A Sense of The Cosmos

by Jacob Needleman

CHAPTER ONE: The Universe


Part Seven

The Face of Reality

Now, what of heliocentrism, the idea of a universe containing countless suns and dependent worlds, of which ours is but one? What was its meaning for man in the ancient teachings?

Though at first it may seem unrelated, the following report may be a great help in thinking about this question. The author of these very personal observations is P. D. Ouspensky, best know as an expositor of the teachings of the great Russian master G. I. Gurdjieff. (6) The life of Ouspensky is a singular example of the search for an ancient knowledge that has been lost behind the contemporary forms of religion and science.
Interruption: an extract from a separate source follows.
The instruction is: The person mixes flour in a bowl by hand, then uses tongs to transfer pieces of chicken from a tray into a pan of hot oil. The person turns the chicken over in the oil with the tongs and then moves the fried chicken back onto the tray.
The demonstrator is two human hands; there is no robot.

As a young man, around the turn of the century, Ouspensky traveled throughout Asia and the Near East gathering bits and pieces of what he sensed was a vast and all-encompassing system which he was convinced existed on the earth somewhere, somehow. Although his writings on "the fourth dimension" had established his reputation as a mathematician, he soon became dissatisfied with science. "I felt that there was a dead wall everywhere, even in mathematics, and I used to say at the time that professors were killing science in the same way as priests were killing religion." Before meeting Gurdjieff, he experimented on his own--in a time when such things were utterly unknown to the Western world--with yogic methods, drugs and altered states of consciousness. Yet nothing seemed to answer the deep presentiment, which he had felt from his earliest childhood, that in mankind's distant past there existed a great science of awakening that had been handed down from master to pupil throughout the ages. While working on a newspaper in the turbulent, pre revolutionary Moscow of 1915, he first met Gurdjieff, about whom he writes, "He and his ideas produced a very great impression on me. Very soon I realized that he had found many things for which I had been looking in India. I realized that I had met with a completely new system of thought surpassing all I knew before." From that point on, until his death in 1947, Ouspensky devoted his life to studying and transmitting the teaching of Gurdjieff. No one has yet attempted to write a full-scale biography of Ouspensky, yet I think his influence on contemporary thought is far grater than is generally imagined.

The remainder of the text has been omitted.